4 The Humility of Mary • The Humility of Christ • Towards a Humble Church

Today’s Solemnity is a celebration of hope. To celebrate the Assumption is to enter into the mystery and surprise that is God’s way for all his people. He is the One who “has looked upon his servant in her lowliness…” (Luke 1:48).   He is the one who looked upon the humility of his Son, “who emptied himself, taking the form of a servant,” as St Paul says (Phil 2:7), who was first of all, because he was “last of all and servant of all” (see Mark 9:35).   God’s way is not the way of the world with its pomp and power.  No, it is another way. You know this! It is an inclusive way: the way of pardoning in which we ourselves are pardoned, the way of giving—to all—in which we ourselves receive; it is the way of dying in which we all are born to eternal life.  Such is the mystery and paradox of God’s way—the mystery we celebrate in the Solemnity of the Assumption, the fruits of Easter in the middle of summer.

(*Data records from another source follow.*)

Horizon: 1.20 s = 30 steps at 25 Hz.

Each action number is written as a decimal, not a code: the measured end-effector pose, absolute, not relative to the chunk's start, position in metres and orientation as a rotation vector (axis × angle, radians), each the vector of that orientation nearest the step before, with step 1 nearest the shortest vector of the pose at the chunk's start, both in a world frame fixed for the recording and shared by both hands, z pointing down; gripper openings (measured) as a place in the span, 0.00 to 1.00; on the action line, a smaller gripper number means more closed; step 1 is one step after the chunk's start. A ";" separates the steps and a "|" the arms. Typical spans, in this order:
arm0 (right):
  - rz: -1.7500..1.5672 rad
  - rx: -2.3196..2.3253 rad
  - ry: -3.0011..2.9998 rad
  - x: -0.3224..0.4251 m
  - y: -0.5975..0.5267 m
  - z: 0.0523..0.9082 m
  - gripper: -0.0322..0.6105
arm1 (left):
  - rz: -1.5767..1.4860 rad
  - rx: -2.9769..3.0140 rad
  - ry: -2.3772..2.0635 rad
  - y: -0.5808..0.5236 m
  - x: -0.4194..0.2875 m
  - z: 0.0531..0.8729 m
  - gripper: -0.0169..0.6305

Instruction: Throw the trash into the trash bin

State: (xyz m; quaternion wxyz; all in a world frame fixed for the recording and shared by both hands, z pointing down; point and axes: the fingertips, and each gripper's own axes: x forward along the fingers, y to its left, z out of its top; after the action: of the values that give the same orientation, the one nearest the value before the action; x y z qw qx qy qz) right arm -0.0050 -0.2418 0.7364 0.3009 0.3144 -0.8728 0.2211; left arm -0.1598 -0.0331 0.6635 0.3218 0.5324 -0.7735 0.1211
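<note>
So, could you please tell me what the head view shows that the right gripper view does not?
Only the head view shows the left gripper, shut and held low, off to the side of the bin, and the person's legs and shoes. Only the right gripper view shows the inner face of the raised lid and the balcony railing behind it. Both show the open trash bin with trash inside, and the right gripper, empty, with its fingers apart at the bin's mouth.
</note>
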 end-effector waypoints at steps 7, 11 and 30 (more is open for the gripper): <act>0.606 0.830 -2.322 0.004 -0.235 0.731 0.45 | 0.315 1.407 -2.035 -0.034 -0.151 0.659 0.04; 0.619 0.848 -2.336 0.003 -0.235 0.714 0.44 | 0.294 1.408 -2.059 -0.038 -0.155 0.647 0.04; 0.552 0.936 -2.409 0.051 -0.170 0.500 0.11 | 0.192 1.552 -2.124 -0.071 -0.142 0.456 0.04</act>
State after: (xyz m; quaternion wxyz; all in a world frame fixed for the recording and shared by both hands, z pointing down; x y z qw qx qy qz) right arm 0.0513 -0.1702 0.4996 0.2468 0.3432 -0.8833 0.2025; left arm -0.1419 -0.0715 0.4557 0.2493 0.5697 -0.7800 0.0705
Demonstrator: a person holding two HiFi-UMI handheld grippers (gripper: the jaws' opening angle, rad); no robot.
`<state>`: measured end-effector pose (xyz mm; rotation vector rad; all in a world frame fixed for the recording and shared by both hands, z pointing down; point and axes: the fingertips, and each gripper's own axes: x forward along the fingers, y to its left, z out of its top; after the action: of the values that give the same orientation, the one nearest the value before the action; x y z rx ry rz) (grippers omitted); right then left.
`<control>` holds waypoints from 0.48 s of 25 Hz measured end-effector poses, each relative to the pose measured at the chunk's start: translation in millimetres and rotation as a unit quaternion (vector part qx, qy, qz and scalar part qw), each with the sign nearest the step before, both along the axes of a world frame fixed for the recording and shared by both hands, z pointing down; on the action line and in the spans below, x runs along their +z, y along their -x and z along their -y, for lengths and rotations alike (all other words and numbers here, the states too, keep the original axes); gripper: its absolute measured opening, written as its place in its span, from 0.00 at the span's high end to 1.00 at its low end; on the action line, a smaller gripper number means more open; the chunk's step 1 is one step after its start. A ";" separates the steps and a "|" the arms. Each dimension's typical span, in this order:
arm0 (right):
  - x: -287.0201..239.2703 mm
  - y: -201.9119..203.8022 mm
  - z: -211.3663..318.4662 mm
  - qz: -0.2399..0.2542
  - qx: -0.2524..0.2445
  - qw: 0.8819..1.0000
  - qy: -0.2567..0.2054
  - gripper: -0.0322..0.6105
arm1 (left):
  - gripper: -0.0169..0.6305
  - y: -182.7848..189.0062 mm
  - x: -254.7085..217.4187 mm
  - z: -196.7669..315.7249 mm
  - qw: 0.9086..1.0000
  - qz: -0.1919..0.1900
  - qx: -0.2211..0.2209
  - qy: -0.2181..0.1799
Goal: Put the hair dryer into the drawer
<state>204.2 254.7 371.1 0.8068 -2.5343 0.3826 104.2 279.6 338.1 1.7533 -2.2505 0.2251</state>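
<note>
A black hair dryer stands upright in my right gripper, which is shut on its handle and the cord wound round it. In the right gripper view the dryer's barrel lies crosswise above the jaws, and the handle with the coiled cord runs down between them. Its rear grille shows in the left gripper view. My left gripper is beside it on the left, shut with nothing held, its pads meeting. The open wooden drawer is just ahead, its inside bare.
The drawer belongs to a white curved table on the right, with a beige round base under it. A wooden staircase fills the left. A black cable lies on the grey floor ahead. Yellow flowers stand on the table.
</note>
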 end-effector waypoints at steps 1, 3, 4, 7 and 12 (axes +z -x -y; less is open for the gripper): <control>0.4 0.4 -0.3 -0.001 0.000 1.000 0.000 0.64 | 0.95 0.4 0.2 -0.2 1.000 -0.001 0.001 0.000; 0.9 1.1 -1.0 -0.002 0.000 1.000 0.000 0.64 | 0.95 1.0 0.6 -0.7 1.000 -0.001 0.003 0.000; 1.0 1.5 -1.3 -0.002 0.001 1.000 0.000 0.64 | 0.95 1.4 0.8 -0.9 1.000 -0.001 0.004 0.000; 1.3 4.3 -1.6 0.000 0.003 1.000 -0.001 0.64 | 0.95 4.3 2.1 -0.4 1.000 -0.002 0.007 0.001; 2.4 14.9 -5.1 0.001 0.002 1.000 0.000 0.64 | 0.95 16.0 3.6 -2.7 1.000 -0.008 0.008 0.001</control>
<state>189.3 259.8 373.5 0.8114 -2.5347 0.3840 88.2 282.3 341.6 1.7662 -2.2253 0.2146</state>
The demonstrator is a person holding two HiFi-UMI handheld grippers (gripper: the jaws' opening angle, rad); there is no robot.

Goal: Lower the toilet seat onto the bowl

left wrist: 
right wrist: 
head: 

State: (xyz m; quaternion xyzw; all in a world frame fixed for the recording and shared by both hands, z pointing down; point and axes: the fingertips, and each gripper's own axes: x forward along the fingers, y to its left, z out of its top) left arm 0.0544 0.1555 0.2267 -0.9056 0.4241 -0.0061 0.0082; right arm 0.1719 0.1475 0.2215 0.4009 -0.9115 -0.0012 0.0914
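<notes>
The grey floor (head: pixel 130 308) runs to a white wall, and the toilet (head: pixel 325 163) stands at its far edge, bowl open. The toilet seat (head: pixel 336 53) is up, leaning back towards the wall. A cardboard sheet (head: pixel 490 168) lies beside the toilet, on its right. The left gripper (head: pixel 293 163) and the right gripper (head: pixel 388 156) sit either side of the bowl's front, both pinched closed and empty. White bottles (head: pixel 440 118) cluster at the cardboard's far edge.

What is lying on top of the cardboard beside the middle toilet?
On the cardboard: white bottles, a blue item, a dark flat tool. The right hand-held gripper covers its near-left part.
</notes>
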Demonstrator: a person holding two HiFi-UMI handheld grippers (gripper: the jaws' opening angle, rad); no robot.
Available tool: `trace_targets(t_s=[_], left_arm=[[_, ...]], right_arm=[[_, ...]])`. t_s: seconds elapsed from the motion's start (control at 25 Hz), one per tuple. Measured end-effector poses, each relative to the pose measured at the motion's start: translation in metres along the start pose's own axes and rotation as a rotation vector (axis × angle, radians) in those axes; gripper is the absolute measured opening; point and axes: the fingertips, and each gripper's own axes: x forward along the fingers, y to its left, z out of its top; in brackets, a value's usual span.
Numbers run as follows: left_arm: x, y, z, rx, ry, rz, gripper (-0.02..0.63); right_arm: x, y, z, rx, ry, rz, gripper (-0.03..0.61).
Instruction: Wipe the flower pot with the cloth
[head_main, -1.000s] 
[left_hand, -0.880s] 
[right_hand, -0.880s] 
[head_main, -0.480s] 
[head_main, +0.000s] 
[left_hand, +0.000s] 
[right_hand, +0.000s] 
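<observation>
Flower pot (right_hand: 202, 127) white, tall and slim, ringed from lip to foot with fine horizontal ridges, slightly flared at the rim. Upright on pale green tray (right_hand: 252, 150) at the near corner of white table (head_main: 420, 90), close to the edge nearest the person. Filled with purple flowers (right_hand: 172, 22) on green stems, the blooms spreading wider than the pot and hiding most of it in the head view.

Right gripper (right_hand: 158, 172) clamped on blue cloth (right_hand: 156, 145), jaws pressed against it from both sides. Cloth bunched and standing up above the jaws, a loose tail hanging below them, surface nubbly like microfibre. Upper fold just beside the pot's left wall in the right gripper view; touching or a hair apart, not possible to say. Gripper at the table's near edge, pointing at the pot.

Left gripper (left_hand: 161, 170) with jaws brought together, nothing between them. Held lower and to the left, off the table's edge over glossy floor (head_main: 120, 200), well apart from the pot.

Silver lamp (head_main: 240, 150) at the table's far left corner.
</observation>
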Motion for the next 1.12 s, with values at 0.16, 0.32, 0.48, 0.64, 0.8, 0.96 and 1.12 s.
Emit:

Like Mary, Mother of Christ, and Mother of the Church, the authentic Church is humble or not at all. This is a long road. In our days, the Church is learning lowliness anew. Year by year, it is becoming more like the humble and simple Christ.  It is not an easy road, but it is the only road. Since God’s engagement with our lives is deeply immersed in our reality, our journey will not be completed in the twinkling of an eye. As Pope Francis said when inaugurating the Synod, “the Spirit will guide us and give us the grace to go forward together, to listen to one another and to begin discernment in our time…” (“Address for the Opening of the Synod”, 9th October 2021). May we trust in the power of the Spirit.  May we trust in the promise and faithfulness of our God.

Dermot Farrell,
Archbishop of Dublin

 

(A detail from a stained-glass window in the Church of St Thomas the Apostle, Laurel Lodge.)